The physicians or other healthcare workers assigned to interpret the images may be local, regional, or remote to the site where images are being acquired. Local interpretation can be accomplished by connecting a reading workstation to the imaging source by an Ethernet connection or wireless Ethernet connection. A wired connection is faster and with modern equipment gigabit Ethernet (approximately 1 Gbps transmission rate, known as 1000baseT¹) is feasible at low cost if the distance to the workstation is short (<100 m) using Category 5, 5e, or 6 Ethernet cable. For longer distances up to 500 m or more, 1000baseSX Ethernet using fiber-optic cabling is an option but is of higher cost and may not be readily available.
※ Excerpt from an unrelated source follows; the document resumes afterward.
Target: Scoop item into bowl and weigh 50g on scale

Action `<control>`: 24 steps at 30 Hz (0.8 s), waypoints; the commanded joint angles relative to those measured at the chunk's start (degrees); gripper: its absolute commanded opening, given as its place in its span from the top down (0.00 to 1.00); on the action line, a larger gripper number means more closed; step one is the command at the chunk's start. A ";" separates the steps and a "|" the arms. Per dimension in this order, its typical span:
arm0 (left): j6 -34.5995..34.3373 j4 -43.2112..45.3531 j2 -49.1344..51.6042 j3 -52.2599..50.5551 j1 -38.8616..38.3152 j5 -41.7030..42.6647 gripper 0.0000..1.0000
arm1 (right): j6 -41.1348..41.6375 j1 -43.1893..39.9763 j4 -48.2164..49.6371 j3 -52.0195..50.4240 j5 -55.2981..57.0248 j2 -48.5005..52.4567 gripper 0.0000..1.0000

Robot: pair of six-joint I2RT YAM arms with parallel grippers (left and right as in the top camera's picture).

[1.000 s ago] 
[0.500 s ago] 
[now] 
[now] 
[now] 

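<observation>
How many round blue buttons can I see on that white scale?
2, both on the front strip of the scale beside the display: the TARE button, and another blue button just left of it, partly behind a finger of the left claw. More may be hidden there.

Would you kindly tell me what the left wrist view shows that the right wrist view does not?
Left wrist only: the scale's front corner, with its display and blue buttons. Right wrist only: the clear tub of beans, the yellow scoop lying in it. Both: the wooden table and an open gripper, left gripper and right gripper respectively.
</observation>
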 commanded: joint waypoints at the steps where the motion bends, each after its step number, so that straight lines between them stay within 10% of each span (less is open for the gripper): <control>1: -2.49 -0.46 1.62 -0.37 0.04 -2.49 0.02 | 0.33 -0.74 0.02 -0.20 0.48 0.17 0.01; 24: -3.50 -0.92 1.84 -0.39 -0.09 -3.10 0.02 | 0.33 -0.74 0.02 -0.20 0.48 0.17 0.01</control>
Other versions of gigabit Ethernet using fiber-optic cables can communicate over distances of 70 km or more.

On the software side, the transmission protocol for the local (and remote) connection should be DICOM, since the DICOM standard provides proper patient and study identification. All high performance image viewing software supports DICOM, making daily workflow much easier. This means that the imaging device should support DICOM. The degree of DICOM support is listed in a DICOM conformance statement, but at minimum the imaging device should be able to connect with a DICOM service class provider (SCP) and transmit images with a properly formatted DICOM header, correctly windowed and calibrated for image measurement on the reading viewer or workstation.
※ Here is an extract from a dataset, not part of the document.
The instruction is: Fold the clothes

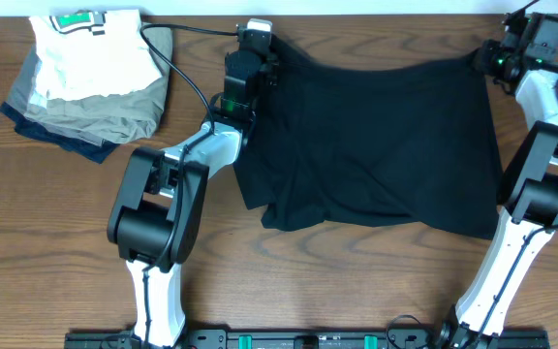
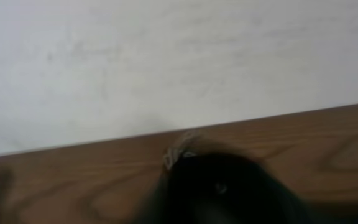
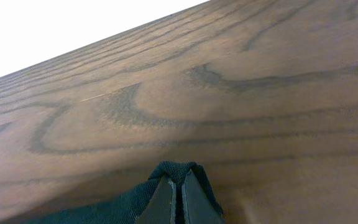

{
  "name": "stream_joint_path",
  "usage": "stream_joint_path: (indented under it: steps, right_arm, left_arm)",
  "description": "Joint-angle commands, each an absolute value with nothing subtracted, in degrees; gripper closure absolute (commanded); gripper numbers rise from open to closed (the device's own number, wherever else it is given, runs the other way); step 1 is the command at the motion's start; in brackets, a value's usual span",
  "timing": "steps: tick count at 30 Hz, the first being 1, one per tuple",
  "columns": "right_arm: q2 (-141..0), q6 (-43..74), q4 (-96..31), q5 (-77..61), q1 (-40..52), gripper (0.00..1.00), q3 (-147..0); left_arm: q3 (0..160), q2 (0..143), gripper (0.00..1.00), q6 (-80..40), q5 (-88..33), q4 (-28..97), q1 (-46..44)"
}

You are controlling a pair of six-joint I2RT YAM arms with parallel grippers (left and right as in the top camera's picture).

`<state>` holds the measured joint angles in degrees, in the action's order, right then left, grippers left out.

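Note:
The black garment (image 1: 386, 145) lies spread across the middle and right of the wooden table, folded over on itself. My left gripper (image 1: 260, 53) is at its far left corner, shut on the black fabric (image 2: 229, 193), with a bit of white tag (image 2: 178, 152) showing beside it in the blurred left wrist view. My right gripper (image 1: 497, 58) is at the far right corner, its fingers (image 3: 178, 186) shut on a pinch of black cloth (image 3: 179, 171) just above the table.
A stack of folded white, khaki and navy garments (image 1: 90, 82) sits at the far left. A black cable (image 1: 187, 73) runs from there to the left arm. The table's far edge and a white wall (image 2: 166, 62) lie just beyond both grippers.

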<state>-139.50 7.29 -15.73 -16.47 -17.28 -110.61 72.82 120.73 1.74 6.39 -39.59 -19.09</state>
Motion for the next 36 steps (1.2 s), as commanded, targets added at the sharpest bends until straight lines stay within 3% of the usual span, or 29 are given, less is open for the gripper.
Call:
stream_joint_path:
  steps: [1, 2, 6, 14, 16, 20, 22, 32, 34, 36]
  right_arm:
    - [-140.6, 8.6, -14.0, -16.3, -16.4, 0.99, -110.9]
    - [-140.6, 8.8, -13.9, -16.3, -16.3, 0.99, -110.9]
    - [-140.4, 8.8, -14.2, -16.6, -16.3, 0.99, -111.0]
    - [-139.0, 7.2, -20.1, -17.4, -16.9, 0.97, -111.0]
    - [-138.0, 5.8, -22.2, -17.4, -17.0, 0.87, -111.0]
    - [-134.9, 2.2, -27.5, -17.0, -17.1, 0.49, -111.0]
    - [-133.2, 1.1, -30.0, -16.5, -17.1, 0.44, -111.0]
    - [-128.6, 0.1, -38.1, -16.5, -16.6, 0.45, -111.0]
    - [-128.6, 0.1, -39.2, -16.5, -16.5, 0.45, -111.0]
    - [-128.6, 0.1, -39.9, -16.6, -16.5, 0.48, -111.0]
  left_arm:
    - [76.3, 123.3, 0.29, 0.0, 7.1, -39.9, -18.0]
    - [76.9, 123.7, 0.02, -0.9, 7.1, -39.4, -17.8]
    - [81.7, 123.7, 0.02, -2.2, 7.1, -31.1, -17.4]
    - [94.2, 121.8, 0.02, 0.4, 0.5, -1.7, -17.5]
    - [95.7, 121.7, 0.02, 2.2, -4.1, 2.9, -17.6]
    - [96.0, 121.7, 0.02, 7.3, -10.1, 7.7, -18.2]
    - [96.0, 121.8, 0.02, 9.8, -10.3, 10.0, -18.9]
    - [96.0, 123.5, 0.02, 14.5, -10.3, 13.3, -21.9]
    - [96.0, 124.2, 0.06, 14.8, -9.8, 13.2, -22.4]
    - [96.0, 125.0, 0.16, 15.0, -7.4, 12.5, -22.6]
For a local reading station, having DICOM viewing software and a DICOM server to support reception and storage of the images is the optimal approach. Both the server software and the viewer can reside on the same computer. A large number of vendors supply DICOM workstation software at varying prices, and a number of freeware packages exist. Some of the freeware packages differ in that they are not cleared by the FDA, whereas others offer limited functionality and hardware support, often too limited to be of great use. Potential sources of DICOM workstation freeware for Windows include ClearCanvas [8], K-PACS [9], and Onis [10], and for the MacIntosh, OsiriX [11] is a common choice. In some cases, a viewer alone can be used, but storage of cases in this situation is either nonexistent or very limited. A number of vendors also offer DICOM toolkits to help with building new DICOM applications. It may be possible to partner with a PACS vendor and obtain donated software for specific projects.
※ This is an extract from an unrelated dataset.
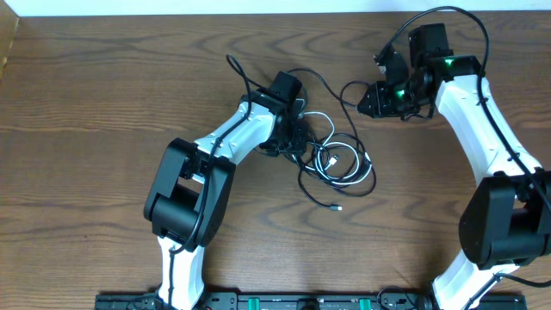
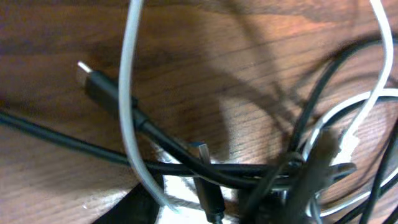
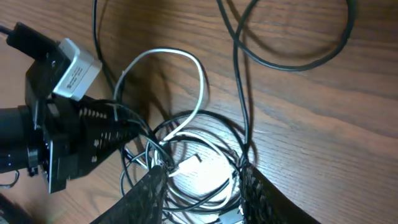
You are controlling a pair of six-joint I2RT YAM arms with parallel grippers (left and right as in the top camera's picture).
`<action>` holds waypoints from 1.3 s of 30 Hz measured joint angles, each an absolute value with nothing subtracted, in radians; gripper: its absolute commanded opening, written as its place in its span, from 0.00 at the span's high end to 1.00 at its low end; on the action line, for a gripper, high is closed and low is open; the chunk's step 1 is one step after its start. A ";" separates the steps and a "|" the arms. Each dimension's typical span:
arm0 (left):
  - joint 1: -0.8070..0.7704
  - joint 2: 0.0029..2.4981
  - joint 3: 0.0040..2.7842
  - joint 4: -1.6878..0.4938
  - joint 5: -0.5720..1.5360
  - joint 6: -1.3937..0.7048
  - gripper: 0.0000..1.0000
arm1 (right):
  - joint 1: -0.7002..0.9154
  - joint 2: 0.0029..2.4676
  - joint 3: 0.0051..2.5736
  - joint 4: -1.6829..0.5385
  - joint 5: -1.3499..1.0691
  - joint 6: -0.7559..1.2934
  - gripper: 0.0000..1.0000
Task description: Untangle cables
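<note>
Wood surface [image 1: 86, 103] is carrying the cables [image 1: 336, 164], black ones plus a white one, lying tangled at centre. Just behind, the left hand [image 1: 291, 129] is sitting on the tangle, jaw state unclear. Farther back, the right hand [image 1: 368, 99] is hovering, fingers apart.

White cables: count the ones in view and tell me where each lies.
1. The white cable lies looped in the tangle beside the left gripper, interwoven with black cables. Strands overlap heavily, so another could be hidden.
</note>
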State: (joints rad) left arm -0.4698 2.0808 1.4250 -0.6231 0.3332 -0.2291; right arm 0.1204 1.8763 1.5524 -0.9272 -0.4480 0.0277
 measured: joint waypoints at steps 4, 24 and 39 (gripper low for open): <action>-0.469 2.082 1.425 -0.619 0.334 -0.229 0.92 | 0.138 1.876 1.552 -0.935 -0.448 0.030 0.64; -0.337 1.851 1.460 -0.701 0.451 -0.440 0.92 | 0.385 1.876 1.552 -1.005 -0.591 -0.367 0.54; -0.331 1.851 1.460 -0.759 0.519 -0.446 0.92 | 0.461 1.929 1.553 -0.903 -0.524 -0.480 0.65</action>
State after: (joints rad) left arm -0.3309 1.8515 1.4605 -0.7593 0.5186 -0.4458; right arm 0.4606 1.9293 1.5528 -0.9031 -0.5240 -0.4797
The local reading workstation may simply be a laptop running Windows or it may be a larger system with multiple monitors. Adding a single high-definition (HD) monitor to an inexpensive laptop creates a simple and cost-effective two-screen workstation with one screen for the patient list (the laptop screen) and another for the images (Fig. 8.3). A minimal system consisting of a netbook plus a 21 in. (or larger) HD monitor will perform adequately provided the system is upgraded from Windows 7 Starter (which does not support two independent monitors) to Windows 7 Home Premium or higher and the system is upgraded to 2 GB of memory. A faster system with more memory would of course be more desirable since entire image sets are often held in memory while viewing (to improve responsiveness). For viewing large radiographs, a slightly larger monitor (23–24 in.) rotated to portrait mode may be needed. A monitor with an in-plane switching (IPS) LCD panel is preferable to a “TN” type panel to avoid color and intensity shifts with changes in head position and to provide better gray scale. To add additional monitors to a laptop-based system, inexpensive USB video adapters capable of supporting 1080p or higher resolution are inexpensive and readily available.